Namibia has taken an important step forward by tabling the 2025 mental health bill in the National Assembly.
The bill updates a legal framework still rooted in the 1973 Mental Health Act, adopted before independence and no longer aligned with current understandings of mental health, human rights and community-based care.
It also places mental health more clearly within the national development agenda. Still, experience in Namibia and elsewhere in the Southern African Development Community (SADC) region shows that legislation alone does not improve services. The real test will be whether the bill changes how people with mental health disorders are identified, supported and treated across the country.
Mental Health as a Development Issue
Mental health is not only a clinical issue. It affects education, labour force participation, productivity, family stability, and social cohesion. It also intersects HIV, tuberculosis (TB), non-communicable diseases and substance use. In Namibia, rising unemployment, harmful alcohol use, gender-based violence, road traffic injuries, and persistent HIV and TB co-morbidities increase demand for psychosocial and mental health support. At the same time, mental health services have historically received limited resources, especially at primary-care level and outside major urban centres.
From Law Reform to Health System Change
For the bill to make a measurable difference, it will need wider health-system change. Governance and accountability structures must be strengthened at national, regional and district levels so mental health is built into planning, budgeting, supervision and performance monitoring.

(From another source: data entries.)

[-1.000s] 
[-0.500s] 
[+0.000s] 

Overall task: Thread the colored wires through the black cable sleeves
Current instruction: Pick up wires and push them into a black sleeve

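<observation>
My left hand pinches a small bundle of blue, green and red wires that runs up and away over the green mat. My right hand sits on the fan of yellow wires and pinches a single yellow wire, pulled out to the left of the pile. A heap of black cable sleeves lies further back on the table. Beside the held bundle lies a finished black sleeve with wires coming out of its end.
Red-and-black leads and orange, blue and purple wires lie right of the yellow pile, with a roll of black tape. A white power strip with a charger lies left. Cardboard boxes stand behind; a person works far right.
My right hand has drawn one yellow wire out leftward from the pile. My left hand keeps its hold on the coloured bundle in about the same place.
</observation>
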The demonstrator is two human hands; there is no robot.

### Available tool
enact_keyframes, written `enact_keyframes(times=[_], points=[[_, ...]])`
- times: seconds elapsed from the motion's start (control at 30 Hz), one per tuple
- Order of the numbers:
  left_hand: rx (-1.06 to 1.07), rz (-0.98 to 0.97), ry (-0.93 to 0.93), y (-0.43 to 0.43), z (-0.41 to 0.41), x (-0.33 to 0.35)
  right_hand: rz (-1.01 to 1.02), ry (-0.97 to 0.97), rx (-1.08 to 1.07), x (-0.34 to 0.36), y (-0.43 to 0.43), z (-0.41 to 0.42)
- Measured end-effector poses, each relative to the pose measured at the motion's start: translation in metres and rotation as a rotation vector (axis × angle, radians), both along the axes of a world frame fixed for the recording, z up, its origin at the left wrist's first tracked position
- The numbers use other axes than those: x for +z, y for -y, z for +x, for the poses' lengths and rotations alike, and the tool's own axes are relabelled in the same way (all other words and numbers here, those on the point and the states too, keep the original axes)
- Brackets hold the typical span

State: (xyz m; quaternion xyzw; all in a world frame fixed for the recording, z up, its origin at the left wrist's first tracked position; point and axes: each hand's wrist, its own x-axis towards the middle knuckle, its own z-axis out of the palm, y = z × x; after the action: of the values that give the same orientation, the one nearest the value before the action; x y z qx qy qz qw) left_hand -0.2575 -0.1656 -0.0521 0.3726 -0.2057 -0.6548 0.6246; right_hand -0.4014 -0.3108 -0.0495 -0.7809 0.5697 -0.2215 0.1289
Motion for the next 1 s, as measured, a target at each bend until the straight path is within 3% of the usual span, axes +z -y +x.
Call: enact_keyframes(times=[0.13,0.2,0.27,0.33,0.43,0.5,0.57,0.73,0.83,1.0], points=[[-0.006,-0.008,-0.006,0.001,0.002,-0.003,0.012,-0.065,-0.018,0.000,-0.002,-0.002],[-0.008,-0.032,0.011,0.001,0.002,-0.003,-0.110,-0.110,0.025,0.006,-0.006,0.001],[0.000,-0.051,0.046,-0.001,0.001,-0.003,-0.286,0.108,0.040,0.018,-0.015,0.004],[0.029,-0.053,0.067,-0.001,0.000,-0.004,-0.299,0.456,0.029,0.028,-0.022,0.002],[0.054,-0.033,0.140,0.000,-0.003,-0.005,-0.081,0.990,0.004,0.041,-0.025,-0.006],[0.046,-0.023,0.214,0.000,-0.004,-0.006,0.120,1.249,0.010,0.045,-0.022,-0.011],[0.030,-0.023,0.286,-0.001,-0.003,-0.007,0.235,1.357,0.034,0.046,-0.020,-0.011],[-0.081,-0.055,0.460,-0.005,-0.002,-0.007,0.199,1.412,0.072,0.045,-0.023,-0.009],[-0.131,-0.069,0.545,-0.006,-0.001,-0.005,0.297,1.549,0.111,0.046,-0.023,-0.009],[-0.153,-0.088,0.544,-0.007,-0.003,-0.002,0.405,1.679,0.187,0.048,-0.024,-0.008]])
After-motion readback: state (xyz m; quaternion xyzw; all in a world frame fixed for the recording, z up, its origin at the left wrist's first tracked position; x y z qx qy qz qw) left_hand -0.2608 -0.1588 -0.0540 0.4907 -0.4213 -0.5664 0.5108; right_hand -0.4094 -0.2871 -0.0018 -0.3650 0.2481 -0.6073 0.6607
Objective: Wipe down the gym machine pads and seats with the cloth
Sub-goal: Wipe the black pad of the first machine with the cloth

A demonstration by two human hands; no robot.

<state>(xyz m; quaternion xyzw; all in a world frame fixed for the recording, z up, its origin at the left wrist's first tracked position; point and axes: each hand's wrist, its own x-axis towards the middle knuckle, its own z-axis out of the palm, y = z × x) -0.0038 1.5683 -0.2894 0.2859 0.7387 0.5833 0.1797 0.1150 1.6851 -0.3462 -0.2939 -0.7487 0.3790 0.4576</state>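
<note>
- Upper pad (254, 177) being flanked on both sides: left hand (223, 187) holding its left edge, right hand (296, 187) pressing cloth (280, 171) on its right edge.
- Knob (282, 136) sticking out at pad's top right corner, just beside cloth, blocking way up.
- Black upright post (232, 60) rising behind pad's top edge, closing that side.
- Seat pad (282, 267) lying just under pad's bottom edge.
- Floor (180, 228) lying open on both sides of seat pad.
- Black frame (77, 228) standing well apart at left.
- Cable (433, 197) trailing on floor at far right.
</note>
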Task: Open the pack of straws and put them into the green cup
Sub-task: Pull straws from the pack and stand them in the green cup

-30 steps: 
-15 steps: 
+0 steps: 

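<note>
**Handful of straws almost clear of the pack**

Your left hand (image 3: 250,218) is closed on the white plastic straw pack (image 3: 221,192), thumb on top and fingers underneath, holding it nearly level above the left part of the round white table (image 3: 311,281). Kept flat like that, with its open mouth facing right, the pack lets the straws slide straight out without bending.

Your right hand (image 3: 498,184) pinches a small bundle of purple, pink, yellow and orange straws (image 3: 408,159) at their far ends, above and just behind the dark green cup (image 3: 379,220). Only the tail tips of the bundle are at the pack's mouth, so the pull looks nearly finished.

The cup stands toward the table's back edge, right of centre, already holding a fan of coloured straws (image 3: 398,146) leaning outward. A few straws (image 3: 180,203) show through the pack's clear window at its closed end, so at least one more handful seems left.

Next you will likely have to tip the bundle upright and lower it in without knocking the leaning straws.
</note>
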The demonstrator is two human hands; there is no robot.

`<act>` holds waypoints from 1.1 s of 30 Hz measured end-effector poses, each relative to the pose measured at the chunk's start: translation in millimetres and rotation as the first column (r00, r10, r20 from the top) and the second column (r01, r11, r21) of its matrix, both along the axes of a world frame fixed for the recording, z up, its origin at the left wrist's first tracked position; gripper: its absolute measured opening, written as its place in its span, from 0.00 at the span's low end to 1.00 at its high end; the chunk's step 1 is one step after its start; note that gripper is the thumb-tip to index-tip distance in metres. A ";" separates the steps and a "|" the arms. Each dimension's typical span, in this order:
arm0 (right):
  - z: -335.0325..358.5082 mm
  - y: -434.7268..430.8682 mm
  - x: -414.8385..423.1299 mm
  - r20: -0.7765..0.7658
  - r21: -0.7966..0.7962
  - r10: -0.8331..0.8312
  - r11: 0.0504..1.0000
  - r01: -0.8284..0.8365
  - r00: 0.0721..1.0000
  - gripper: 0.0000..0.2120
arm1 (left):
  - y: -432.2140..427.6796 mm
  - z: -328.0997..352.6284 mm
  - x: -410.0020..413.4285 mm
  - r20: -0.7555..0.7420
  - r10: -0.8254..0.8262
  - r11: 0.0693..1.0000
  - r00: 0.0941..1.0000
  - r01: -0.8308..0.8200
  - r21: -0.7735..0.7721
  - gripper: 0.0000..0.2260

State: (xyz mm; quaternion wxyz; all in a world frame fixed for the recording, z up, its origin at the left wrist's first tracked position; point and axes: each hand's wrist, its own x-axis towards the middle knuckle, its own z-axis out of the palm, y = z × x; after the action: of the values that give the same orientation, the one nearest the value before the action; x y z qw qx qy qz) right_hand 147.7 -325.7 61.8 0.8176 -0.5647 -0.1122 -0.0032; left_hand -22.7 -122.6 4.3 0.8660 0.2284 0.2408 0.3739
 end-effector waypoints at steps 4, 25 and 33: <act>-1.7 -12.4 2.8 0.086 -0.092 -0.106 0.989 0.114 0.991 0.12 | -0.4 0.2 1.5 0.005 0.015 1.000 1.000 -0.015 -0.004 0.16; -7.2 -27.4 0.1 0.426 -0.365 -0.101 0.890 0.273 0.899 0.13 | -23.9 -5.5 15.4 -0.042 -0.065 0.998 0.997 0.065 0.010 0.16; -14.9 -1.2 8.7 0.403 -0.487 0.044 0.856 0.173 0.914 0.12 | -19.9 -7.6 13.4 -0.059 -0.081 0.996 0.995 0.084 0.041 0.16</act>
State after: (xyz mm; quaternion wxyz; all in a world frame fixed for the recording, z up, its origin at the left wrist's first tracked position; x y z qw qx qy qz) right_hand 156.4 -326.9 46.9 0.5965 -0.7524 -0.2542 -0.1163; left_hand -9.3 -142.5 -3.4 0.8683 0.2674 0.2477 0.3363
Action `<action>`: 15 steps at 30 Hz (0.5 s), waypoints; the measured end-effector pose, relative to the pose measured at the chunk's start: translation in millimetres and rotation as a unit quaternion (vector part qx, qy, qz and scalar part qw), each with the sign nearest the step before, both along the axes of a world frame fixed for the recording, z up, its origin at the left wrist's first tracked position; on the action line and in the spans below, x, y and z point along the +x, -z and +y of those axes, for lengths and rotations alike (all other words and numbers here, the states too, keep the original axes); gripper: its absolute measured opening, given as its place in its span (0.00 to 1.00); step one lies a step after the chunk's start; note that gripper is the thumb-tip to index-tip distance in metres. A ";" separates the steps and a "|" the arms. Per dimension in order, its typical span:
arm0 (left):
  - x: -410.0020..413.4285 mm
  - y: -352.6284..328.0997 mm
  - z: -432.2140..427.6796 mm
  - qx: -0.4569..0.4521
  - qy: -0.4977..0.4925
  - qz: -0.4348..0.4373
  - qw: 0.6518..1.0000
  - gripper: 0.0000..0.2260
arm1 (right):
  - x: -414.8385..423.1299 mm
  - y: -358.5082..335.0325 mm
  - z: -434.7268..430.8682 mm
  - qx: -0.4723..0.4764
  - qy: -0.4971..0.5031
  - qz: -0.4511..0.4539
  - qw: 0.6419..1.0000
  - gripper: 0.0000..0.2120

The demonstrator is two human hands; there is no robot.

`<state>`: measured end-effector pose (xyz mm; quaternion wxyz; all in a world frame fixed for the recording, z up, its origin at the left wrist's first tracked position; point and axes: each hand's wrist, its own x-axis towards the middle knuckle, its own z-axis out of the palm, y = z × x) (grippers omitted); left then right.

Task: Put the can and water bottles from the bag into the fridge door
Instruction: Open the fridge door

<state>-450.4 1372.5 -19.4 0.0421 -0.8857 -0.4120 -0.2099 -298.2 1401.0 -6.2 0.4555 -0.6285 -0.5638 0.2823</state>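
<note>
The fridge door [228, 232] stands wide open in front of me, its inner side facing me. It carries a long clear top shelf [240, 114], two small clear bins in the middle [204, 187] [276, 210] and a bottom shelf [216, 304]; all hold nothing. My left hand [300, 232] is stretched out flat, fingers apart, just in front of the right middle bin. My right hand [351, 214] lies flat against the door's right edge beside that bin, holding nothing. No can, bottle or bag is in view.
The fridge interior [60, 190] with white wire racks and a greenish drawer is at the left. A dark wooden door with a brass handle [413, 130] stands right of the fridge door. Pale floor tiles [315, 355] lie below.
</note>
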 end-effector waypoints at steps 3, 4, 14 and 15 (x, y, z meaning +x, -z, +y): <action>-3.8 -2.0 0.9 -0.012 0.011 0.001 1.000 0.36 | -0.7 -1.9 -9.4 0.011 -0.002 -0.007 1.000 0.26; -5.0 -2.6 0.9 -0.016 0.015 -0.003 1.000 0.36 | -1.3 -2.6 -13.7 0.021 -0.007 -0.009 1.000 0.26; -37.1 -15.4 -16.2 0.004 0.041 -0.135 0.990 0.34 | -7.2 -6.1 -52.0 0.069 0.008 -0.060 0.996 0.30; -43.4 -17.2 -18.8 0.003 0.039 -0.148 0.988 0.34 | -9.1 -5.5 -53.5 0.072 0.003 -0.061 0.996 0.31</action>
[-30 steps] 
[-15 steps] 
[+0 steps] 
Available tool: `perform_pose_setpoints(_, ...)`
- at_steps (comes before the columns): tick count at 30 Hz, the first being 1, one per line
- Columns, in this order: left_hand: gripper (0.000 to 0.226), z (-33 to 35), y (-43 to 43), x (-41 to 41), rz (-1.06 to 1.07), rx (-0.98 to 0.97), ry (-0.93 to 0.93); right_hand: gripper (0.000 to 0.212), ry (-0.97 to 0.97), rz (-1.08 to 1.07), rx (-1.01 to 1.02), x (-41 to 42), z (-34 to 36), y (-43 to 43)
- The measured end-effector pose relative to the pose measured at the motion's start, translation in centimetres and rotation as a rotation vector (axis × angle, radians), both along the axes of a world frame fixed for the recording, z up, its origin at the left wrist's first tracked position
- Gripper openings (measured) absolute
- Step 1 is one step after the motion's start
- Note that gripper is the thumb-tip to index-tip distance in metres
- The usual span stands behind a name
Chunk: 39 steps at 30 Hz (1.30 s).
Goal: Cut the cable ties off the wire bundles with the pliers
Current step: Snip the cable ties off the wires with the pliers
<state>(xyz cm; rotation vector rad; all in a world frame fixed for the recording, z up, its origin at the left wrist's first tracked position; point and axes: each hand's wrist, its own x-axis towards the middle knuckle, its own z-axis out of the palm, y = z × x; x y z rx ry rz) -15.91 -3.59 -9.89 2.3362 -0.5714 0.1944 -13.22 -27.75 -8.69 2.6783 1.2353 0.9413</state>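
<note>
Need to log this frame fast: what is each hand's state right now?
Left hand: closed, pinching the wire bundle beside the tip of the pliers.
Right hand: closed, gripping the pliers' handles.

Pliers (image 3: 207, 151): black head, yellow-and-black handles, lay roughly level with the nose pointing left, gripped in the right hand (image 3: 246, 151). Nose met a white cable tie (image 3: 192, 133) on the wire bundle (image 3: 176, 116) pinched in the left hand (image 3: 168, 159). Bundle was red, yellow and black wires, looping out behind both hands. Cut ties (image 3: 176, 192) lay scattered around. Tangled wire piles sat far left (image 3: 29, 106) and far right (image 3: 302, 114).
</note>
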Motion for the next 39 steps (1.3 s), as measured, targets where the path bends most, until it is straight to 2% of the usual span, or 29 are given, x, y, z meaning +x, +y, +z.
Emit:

Financing will also matter. Namibia’s mental health system has long depended on limited specialist facilities and a small workforce, restricting access for many communities. If the bill is to shift care closer to where people live, community-based services, medicines at primary-care level, workforce development, and information systems will all require predictable support.
Leadership for mental health must also extend beyond specialist settings. Mental health should be integrated into primary health care, HIV and TB services, maternal and child health, non-communicable disease clinics, school health, and workplace health programmes.
Integration Across Services
Depression, anxiety, and substance-use disorders can affect HIV treatment adherence and retention in care. Integrating mental health support into existing services can improve access while reducing the need for separate pathways. The same approach can be extended to maternal and child health, TB programmes, non-communicable disease clinics, school health, and workplace health services.
Community and Access
Mental health reform cannot be implemented through health facilities alone. In Namibia and elsewhere in SADC, stigma, misinformation and delayed help-seeking remain barriers to care.
Implementation will need to include mental health literacy, peer support, and engagement with traditional and faith leaders who are often first points of contact. Experience from HIV programming in southern Africa shows that community-led approaches can strengthen accountability and improve continuity of care. These lessons remain relevant to mental health reform, particularly in rural and underserved areas where formal services are limited.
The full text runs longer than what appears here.